I think that sharing by providing the URL cannot be a copyright problem.

It is early days for us in terms of how best to use the Feed. Eventually we want to enable users to subscribe to their favourite sources of foreign language articles and content and see them in their feed.
We also want to allow members to share good sources. It is not our intention to enable our members to bypass pay walls that newspapers set up. In essence by selecting an article or lesson from the feed, the user is sent to the URL and the article is scraped and imported. Some newspapers allow unlimited copying and sharing, others limit the number of free articles. We don’t yet know how this will work when the user runs up against the free article limit or pay wall. I found , for example, that I was able to copy and paste and import an article from the New York Times, but could not use the Chrome Extension there even though I have a subscription. This may be one way papers protect their pay wall.
The subject of pay walls is somewhat controversial, see below. However, whatever the policy of an online newspaper, it is our policy to respect it. We just need to experiment a little more to figure out how best to achieve our goals and respect the commercial interests of media suppliers.

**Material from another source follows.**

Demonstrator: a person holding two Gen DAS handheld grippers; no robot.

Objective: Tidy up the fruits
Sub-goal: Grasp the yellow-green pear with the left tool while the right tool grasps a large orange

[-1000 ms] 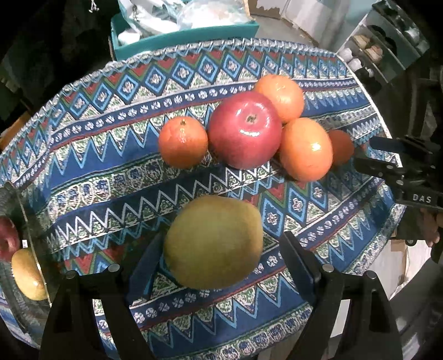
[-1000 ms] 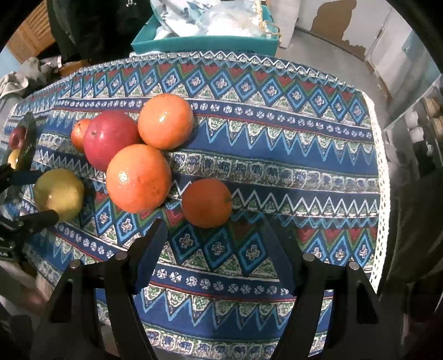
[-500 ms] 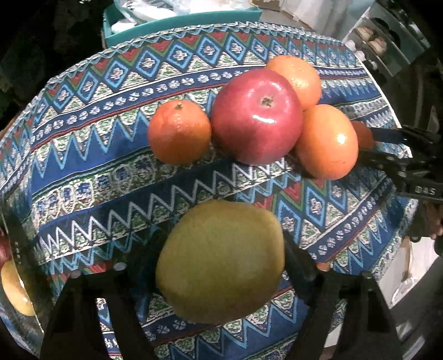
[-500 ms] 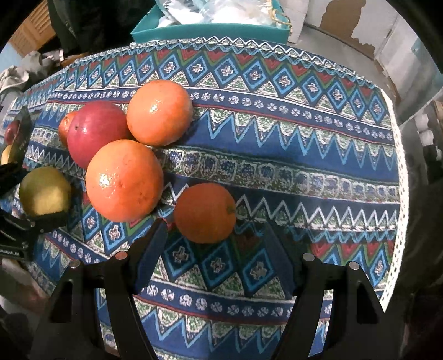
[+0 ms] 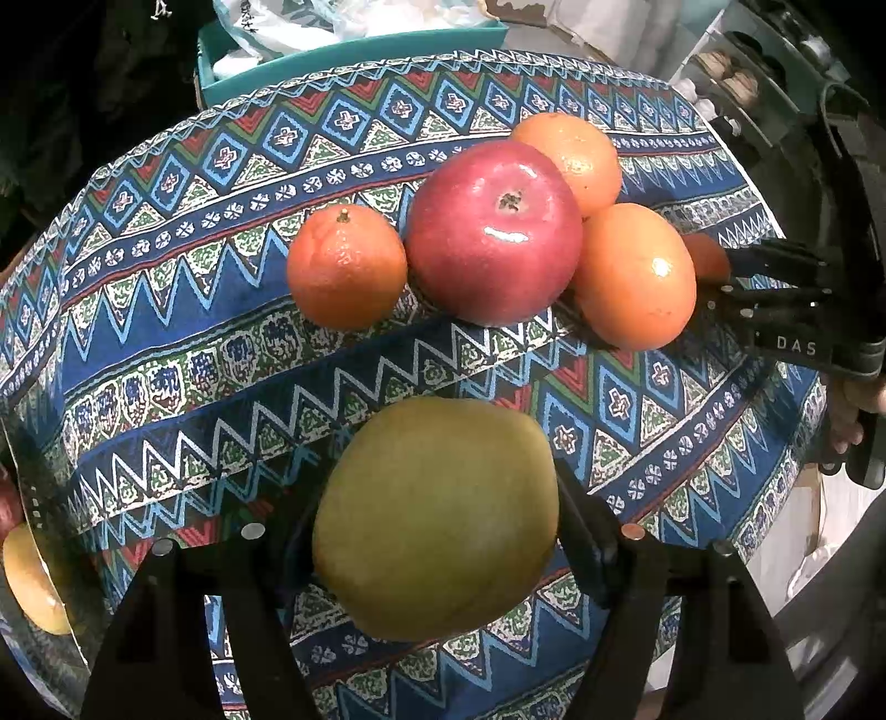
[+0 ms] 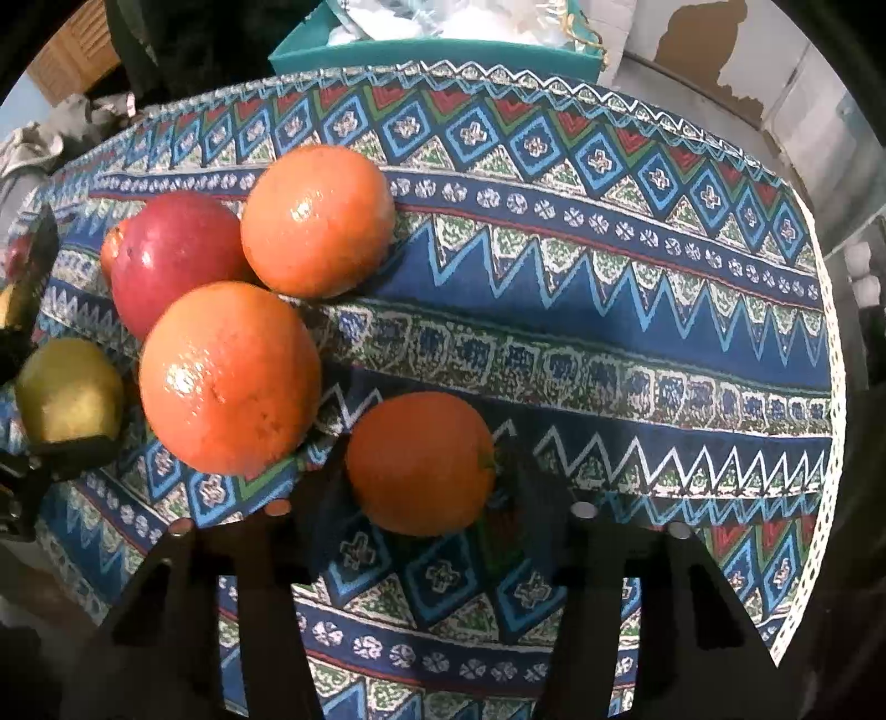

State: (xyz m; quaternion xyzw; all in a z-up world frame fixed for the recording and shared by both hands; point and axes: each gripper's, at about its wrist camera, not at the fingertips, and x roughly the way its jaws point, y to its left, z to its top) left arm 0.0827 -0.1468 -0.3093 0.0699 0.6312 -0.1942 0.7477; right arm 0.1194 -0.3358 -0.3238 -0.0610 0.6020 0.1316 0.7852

This paper addresses the contemporary issue of newspaper paywalls. The paper aims to analyse different paywall models and how they impact on media corporations’ revenues in the United States, the United Kingdom, Slovakia, Slovenia and Poland (Piano Media), Australia, New Zealand and Finland. The paper finds that newspaper paywalls provide roughly 10 per cent of media companies’ publishing/circulation revenues. The paper also finds that paywalls are softening and prices in some cases are decreasing as news corporations fight for new digital subscribers and revenues. The argument here is that the revenue generated by paid online news content is not substantial enough to make paywalls a viable business model in the short term. Media corporations do not disclose information about their digital subscription revenues and this lack of transparency might impact on research findings

Bear in mind that articles will only show up in the feed if imported via the Chrome Extension, or include the URL and a picture. If you copy and paste the article and give it a rose, it will not show up in the Feed.